433 F.3d 613

433 F.3d 613

UNITED STATES of America, Appellee,
John Lee SKINNER, Appellant.

No. 05-2089.

United States Court of Appeals, Eighth Circuit.

Submitted: October 10, 2005.

Filed: January 6, 2006.

Benjamin C. Pulkrabek, Mandan, North Dakota, for appellant.

Paul R. Emerson, Bismarck, North Dakota, for appellee.

Before BYE, BEAM, and SMITH, Circuit Judges.

SMITH, Circuit Judge.


John Lee Skinner was convicted by a jury on two counts: (1) conspiracy to possess with intent to distribute and distribute a controlled substance (crack cocaine) and (2) possession with intent to distribute a controlled substance (crack cocaine). The district court1 sentenced Skinner to the mandatory minimum of 120 months’ imprisonment. On appeal, Skinner challenges the sufficiency of the evidence used to convict him and the seven-month delay between his arrest and indictment in the Burleigh County State Court and his indictment on federal charges. Because we find Skinner’s claims to be without merit, we affirm.

I. Facts


We view the facts in a light most favorable to the verdict. In February 2004, John Skinner traveled from Kansas City, Kansas, to Bismarck, North Dakota, to distribute crack cocaine. After arrival, Skinner began selling crack cocaine with assistance from Kerrie Wolf, who helped him find customers and a place to stay. Skinner met crack-cocaine suppliers at the bus station in Bismarck. Skinner returned drug sale proceeds to Kansas City through couriers who would travel on the bus. The last courier to arrive in Bismarck was Eric Johnson. Johnson stayed with Skinner and Wolf in Wolf’s mobile home. Skinner continued to sell crack cocaine and gave the money to Johnson. On April 6, 2004, local police searched Wolf’s mobile home where Skinner lived. Police discovered a plastic bag containing 51.38 grams of crack cocaine in a false beam in the living room. Skinner, although not present for search, was arrested, and charged in Burleigh County State Court.

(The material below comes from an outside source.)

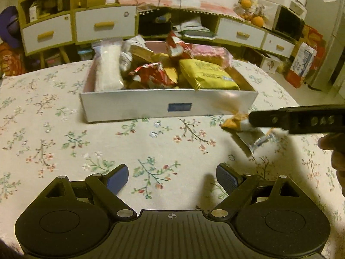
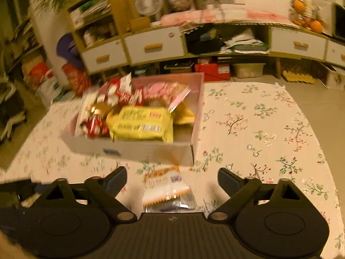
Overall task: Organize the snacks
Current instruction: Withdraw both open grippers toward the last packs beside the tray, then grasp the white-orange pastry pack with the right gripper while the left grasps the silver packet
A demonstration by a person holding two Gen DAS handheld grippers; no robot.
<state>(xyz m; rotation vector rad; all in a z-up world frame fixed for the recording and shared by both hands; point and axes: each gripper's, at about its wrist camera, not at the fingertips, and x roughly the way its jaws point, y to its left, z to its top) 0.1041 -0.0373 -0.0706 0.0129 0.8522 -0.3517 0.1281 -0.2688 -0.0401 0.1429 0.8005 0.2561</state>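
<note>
Left gripper (image 1: 172, 180) fingers spread wide at lower centre of the left wrist view, blue pads (image 1: 118, 178) facing only flowered tablecloth (image 1: 64, 129); nothing between them, nothing held.

Right gripper (image 2: 171, 180) fingers likewise wide apart at lower centre of its own view. Small white-and-orange snack packet (image 2: 166, 190) lying between them, pads clear of it on both sides; no grip. In the left wrist view, same gripper entering from the right edge as a dark bar, packet (image 1: 243, 127) just under its tip; whether flat on the cloth or partly lifted, cannot tell through the blur.

Further out, white cardboard box (image 1: 168, 105) at mid-frame, near wall with a blue label. Already packed: yellow bag (image 1: 207, 75) at front right, red wrappers (image 1: 153, 75) in the middle, clear bag of white contents (image 1: 107, 69) standing at the left end, pink packet (image 1: 209, 52) at the back.

Judged mostly done: box nearly full, only one packet visible outside it, just short of the box's near wall. Left to do: close on that packet, lift over the wall, drop in. Some free floor visible at the box's right end.

Behind, cluttered drawer unit (image 1: 103, 26) across the top of the frame.
</note>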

Skinner was indicted in federal court on October 1, 2004, after which all state charges were dropped. The two-count indictment charged Skinner with (1) conspiracy to possess with intent to distribute and distributing a controlled substance (crack cocaine) and (2) possession with intent to distribute a controlled substance (crack cocaine). At trial, following the close of the government’s case, Skinner moved for a judgment of acquittal pursuant to Federal Rule of Criminal Procedure 29. Skinner’s motion was denied. The jury found Skinner guilty on both counts. The district court sentenced Skinner to 120 months’ incarceration, the mandatory minimum.

II. Discussion

A. Sufficiency of the Evidence


Skinner raises two issues on appeal. First, Skinner contends that the evidence did not show he intentionally and knowingly possessed crack cocaine, a necessary element for both counts, which the government must prove beyond a reasonable doubt. Skinner claims he never possessed either the crack cocaine or any of the other exhibits admitted into evidence at trial. Skinner also challenges the credibility of government witnesses Kerrie Wolf, Eric Johnson, Twyla Rae Hanson, and Heather Mattson. He contends their testimony should not have been believed because it was obtained by plea agreements and was uncorroborated by other evidence admitted during the trial.

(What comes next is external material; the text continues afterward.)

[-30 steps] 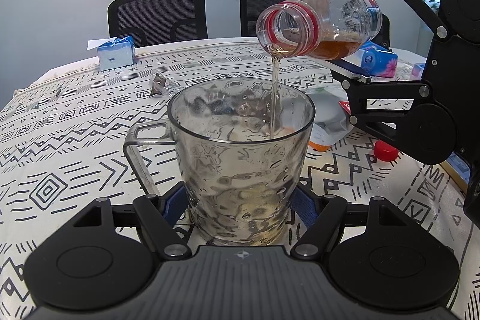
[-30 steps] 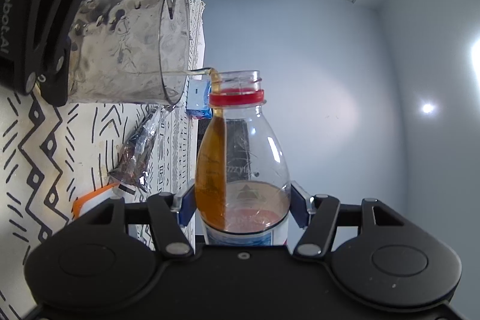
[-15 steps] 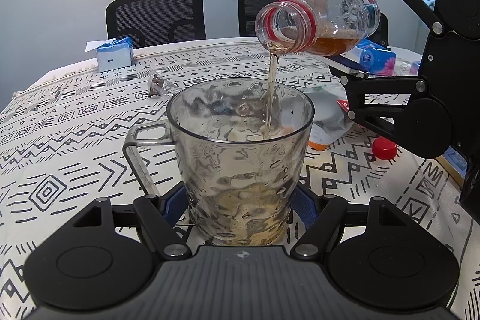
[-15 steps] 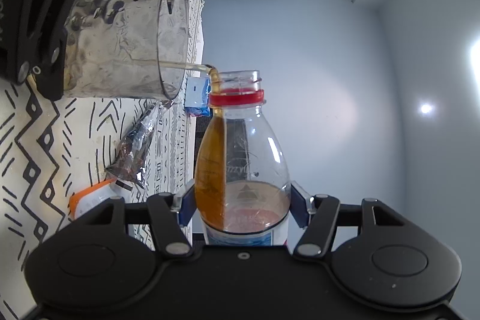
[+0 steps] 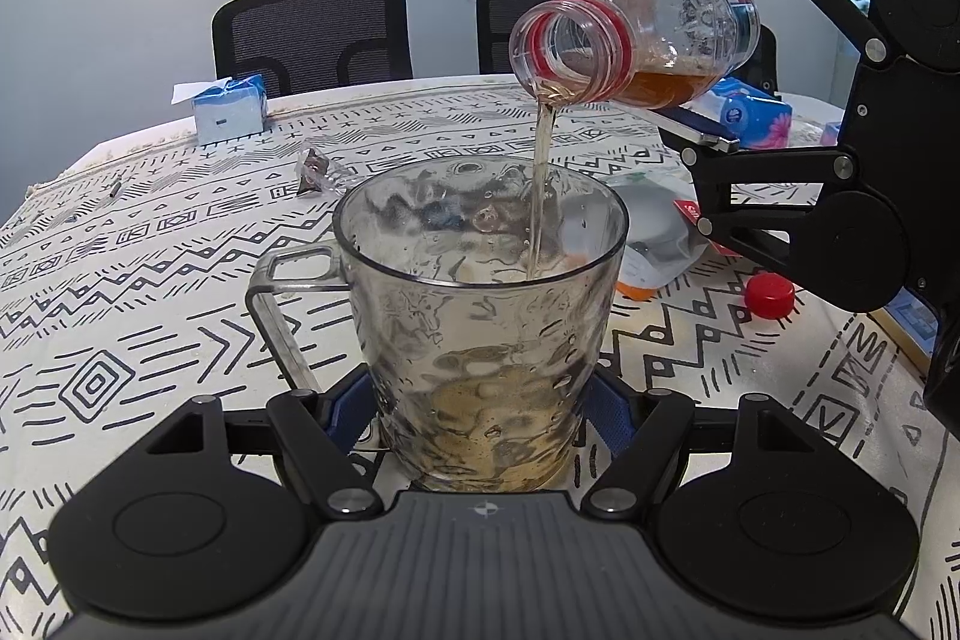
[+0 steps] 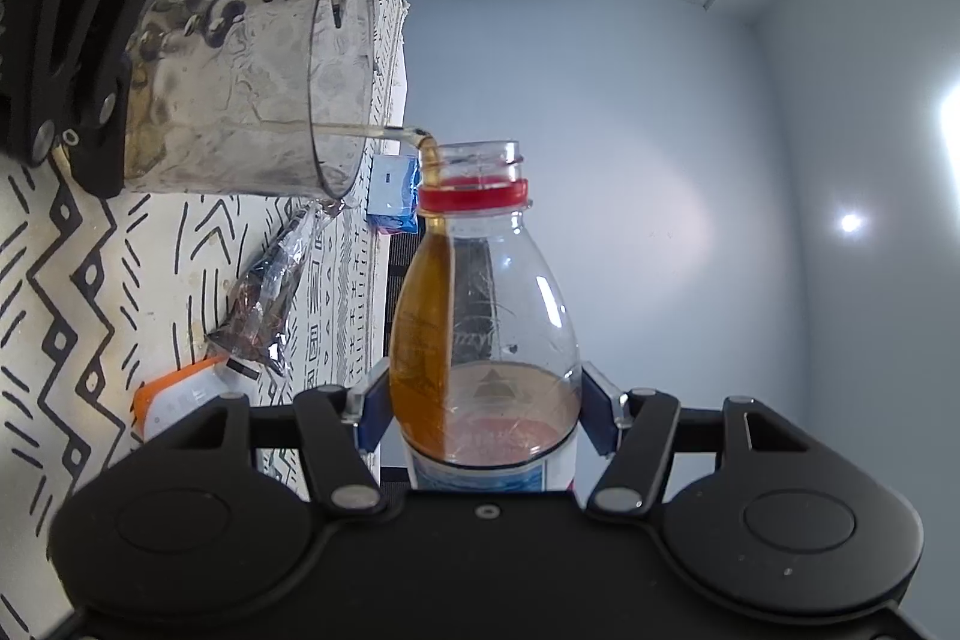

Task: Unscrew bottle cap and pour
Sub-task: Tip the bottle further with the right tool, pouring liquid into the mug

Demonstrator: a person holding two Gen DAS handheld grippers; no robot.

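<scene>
My left gripper (image 5: pixel 480 400) is shut on a clear glass mug (image 5: pixel 480 304) that stands on the patterned tablecloth (image 5: pixel 150 292). My right gripper (image 6: pixel 485 400) is shut on an open plastic bottle (image 6: pixel 480 316) of amber drink, tipped on its side above the mug. In the left wrist view the bottle (image 5: pixel 636 40) hangs at the upper right and a thin stream (image 5: pixel 540 184) runs from its mouth into the mug. Foamy liquid lies in the mug's bottom. The red cap (image 5: pixel 770 296) lies on the cloth to the right.
A blue tissue box (image 5: pixel 228 109) stands at the table's far left, a crumpled clear wrapper (image 5: pixel 318 169) nearer. A white and orange pouch (image 5: pixel 654 244) lies behind the mug, blue floral tissue packs (image 5: pixel 753 118) at the far right. Two black chairs (image 5: pixel 312 34) stand behind the table.
The bottle has tipped a little further and the stream keeps running. The liquid in the mug has risen and the amount in the bottle has dropped. Both grippers hold their places.
</scene>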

Skinner further argues that the testimony of Daniel Ortega, Special Agent for the Drug Enforcement Agency, could have only been interpreted to mean that Skinner was never seen with the crack cocaine admitted into evidence at trial. Skinner notes testimony that at the time of the search, Skinner had left in a car supposedly with crack cocaine to make a delivery. However, Skinner points out that Steve Scheuer, a patrol officer for the Bismarck police department, testified that police observed Skinner from the time he left the mobile home until they pulled him over, yet no crack cocaine was found in the car. Consequently, Skinner argues that the testimony and evidence offered at trial was insufficient to sustain a conviction on counts one and two, and a judgment of acquittal should be entered.


“We review de novo the question of whether the evidence is sufficient to support a conviction.” United States v. Vazquez-Garcia, 340 F.3d 632, 636 (8th Cir.2003). “Only if `no interpretation of the evidence … would allow a reasonable-minded jury to conclude guilt beyond a reasonable doubt’ will we reverse a jury’s verdict on the grounds of insufficient evidence.” United States v. Morton, 412 F.3d 901, 904 (8th Cir.2005) (quoting United States v. Galvan, 961 F.2d 738, 740-41 (8th Cir.1992)).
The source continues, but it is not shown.